Oltre all’oggettiva valenza positività di questa azione, ci sono ulteriori aspetti a mio avviso non secondari degni di sottolineatura (li indico non necessariamente in ordine di importanza).

Prima di tutto la forma: il bando x un co-finanziamento. A mia personale memoria per la prima volta nella storia dello sport Cernuschese, il Comune chiede attraverso un bando pubblico di realizzare un progetto di natura sportiva, in piú destinato ad una iniziativa straordinaria quali sono i temi “sport e disabilità” e “sport e inclusione sociale”.

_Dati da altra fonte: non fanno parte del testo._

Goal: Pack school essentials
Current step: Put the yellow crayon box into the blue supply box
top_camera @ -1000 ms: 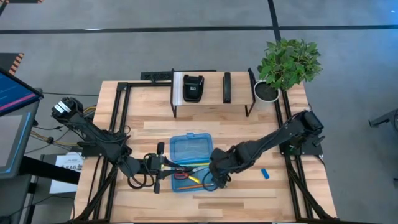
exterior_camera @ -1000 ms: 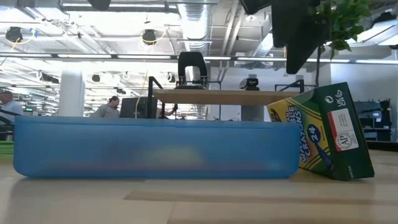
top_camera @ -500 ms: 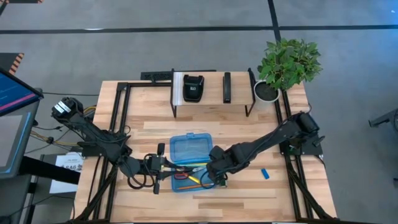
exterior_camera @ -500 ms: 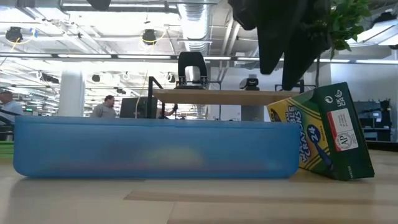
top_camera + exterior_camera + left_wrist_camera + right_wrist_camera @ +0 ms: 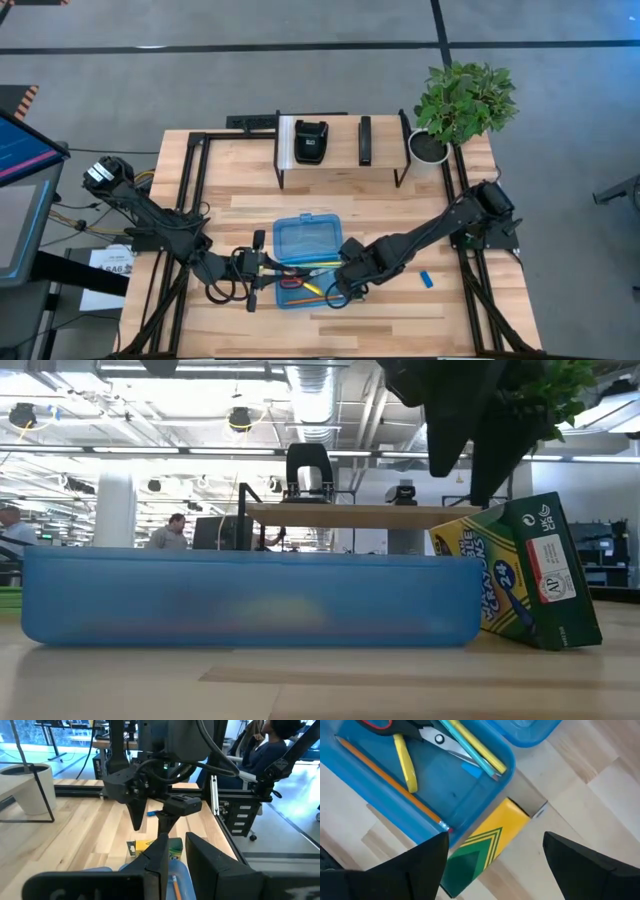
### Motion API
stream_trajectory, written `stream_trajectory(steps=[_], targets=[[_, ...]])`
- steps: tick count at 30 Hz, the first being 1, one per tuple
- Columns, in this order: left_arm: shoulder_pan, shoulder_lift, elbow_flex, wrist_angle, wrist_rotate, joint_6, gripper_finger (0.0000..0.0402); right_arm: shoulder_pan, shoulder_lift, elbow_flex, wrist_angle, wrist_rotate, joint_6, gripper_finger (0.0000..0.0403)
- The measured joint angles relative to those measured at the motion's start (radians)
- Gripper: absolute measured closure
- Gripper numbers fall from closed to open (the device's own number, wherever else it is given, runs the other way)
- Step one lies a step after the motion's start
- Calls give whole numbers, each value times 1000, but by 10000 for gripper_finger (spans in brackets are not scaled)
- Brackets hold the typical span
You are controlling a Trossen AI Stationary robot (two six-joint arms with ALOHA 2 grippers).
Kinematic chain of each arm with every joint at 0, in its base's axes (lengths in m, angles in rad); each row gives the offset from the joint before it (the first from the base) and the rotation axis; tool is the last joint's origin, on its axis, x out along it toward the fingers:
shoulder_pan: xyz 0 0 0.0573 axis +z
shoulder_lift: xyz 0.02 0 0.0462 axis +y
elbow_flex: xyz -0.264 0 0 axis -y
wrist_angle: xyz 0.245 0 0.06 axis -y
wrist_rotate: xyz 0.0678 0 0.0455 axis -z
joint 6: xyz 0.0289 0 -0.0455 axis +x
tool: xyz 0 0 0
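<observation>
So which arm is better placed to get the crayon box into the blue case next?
Probably the right. Its open gripper hangs directly over the crayon box, which leans against the outside of the blue case. The left gripper sits at the case's opposite end, farther from the box.

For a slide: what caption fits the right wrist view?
Open right pincer hovering over the crayon box beside the blue case.

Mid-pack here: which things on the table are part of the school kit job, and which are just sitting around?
Job items:
blue pencil case
crayon box
scissors
pencils
blue eraser
right tool, open over the crayon box
left tool, at the case's left edge

Lying about:
potted plant
black device on the shelf
black bar beside it
</observation>
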Motion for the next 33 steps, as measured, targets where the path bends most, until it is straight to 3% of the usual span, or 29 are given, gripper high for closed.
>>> stream_trajectory(steps=[10,25,33], targets=[[0,0,0,0,0,-3,349,12,0,-74,60,16,56,57],[0,0,0,2,0,-13,349,11,34,-78,100,16,54,58],[0,0,0,-5,0,-16,349,11,95,-75,101,-67,38,70]])
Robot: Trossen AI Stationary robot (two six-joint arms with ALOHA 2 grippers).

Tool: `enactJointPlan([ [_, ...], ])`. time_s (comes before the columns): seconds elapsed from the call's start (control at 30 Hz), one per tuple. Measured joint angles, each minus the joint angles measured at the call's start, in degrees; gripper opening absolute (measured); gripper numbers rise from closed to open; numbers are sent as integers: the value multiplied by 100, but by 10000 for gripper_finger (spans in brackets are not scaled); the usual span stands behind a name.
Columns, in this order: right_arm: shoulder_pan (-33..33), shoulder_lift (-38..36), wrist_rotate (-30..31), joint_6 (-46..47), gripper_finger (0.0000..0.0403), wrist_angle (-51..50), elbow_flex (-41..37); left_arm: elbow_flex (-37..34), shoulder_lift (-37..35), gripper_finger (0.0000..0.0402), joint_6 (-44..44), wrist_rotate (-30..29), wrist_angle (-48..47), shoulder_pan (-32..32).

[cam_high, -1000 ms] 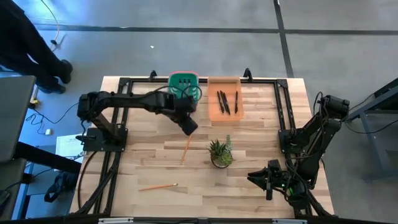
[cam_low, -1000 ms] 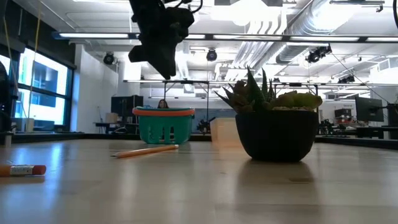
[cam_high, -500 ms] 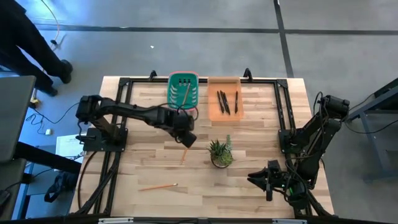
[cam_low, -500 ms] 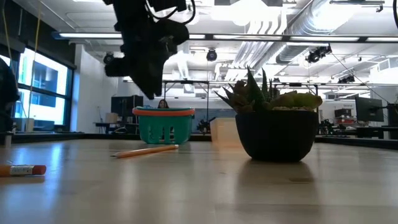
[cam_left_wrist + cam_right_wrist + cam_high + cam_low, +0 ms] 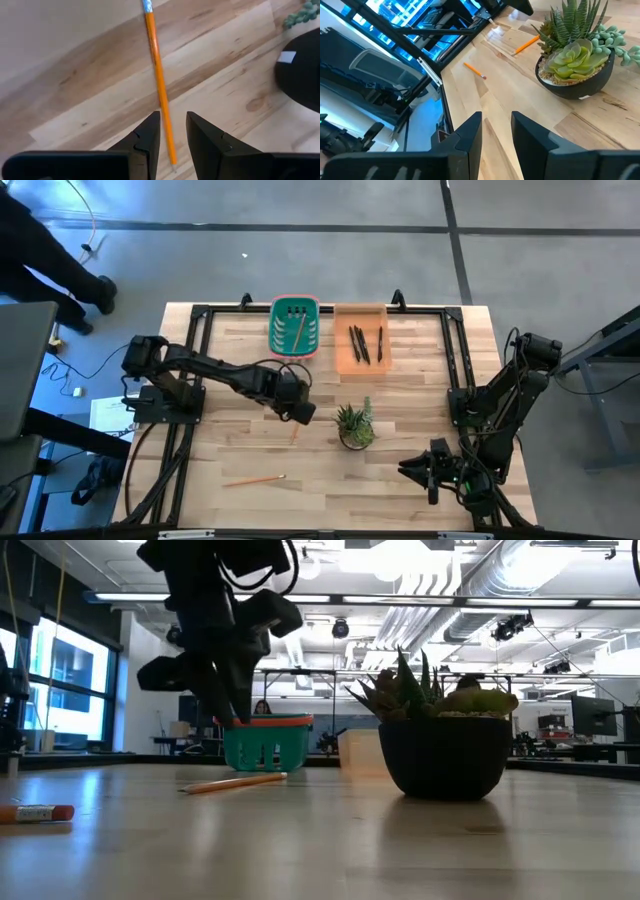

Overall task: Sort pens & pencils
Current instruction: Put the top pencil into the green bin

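From above, the left gripper (image 5: 301, 413) sits low over the middle of the table (image 5: 400, 480), right on top of an orange pencil (image 5: 294, 433) whose end pokes out below it. The potted succulent (image 5: 354, 426) is just to its right, so it's tight there. Another pencil (image 5: 254, 479) lies near the front edge, one more is in the green basket (image 5: 293, 326), and the black pens (image 5: 365, 343) are in the orange tray (image 5: 361, 337) at the back. The right gripper (image 5: 432, 471) waits at the front right corner. At table level, the left arm hangs in front of the basket (image 5: 264, 740), with a pencil (image 5: 233, 782) flat on the wood and the plant pot (image 5: 447, 754) filling the right. Left wrist cam: the fingers (image 5: 146, 142) are apart, straddling the pencil (image 5: 159, 85) without clamping it, the pot's dark edge (image 5: 300, 70) close by. Right wrist cam: its fingers (image 5: 467, 140) are parted too, holding nothing.
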Motion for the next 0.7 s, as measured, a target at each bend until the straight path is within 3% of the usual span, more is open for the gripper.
enactJointPlan([
  [0.33,0,0,-121,24,96,50,0,5,557,83,-76,238,396,-120],
  [0.7,11,0,-125,20,96,218,0,11,612,83,31,125,511,-115],
])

Poi, i soggetti propositivi e i destinatari: le associazioni sportive di Cernusco e gli atleti diversamente abili. Alle prime, che spesso realizzano progetti di solidarietà e integrazione solo grazie all’intraprendenza dei propri volontari e dirigenti, è principalmente rivolta la sfida di strutturarsi per costruire un progetto da perseguire attraverso una chiara azione condivisa; ai secondi sono invece destinati i benefici dell’azione, nella convinzione che uno sport di tutti lo sia davvero se non rimane solo uno slogan. L’apertura alle esigenze della città (e di alcuni suoi cittadini in particolare) da parte delle associazioni sportive cernuschesi le renderà protagoniste anche al d fuori del circoscritto campo da gioco: é l’idea di sport che si riversa in città e di città che entra nei centri sportivi, non solo fisicamente ma anche come attenzione e sviluppo reciproci.

Infine: la progettualità. L’aver inserito questo progetto nel “Piano di sostegno allo sport 2011” ad inizio anno, l’aver allocato dei soldi per la sua proposizione e l’averli mantenuti nella disponibilità di spesa per questa finalità, il lavoro fatto dagli uffici per la predisposizione del bando: sono tutti spunti importanti per un lavoro di programmazione anche in tema di politiche sportive.

Mi rendo conto come la cifra totale prevista – 3.000 euro – non sia enorme, anzi. Ma per lo stile di fare sport “vero, leale e di tutti” che essa rende concreto e per tutte le motivazioni di cui sopra, essa appare in realtà come un grande tesoro, per la prima volta – ma spero anche e ancor di più nei prossimi anni – a disposizione dello sport e della città.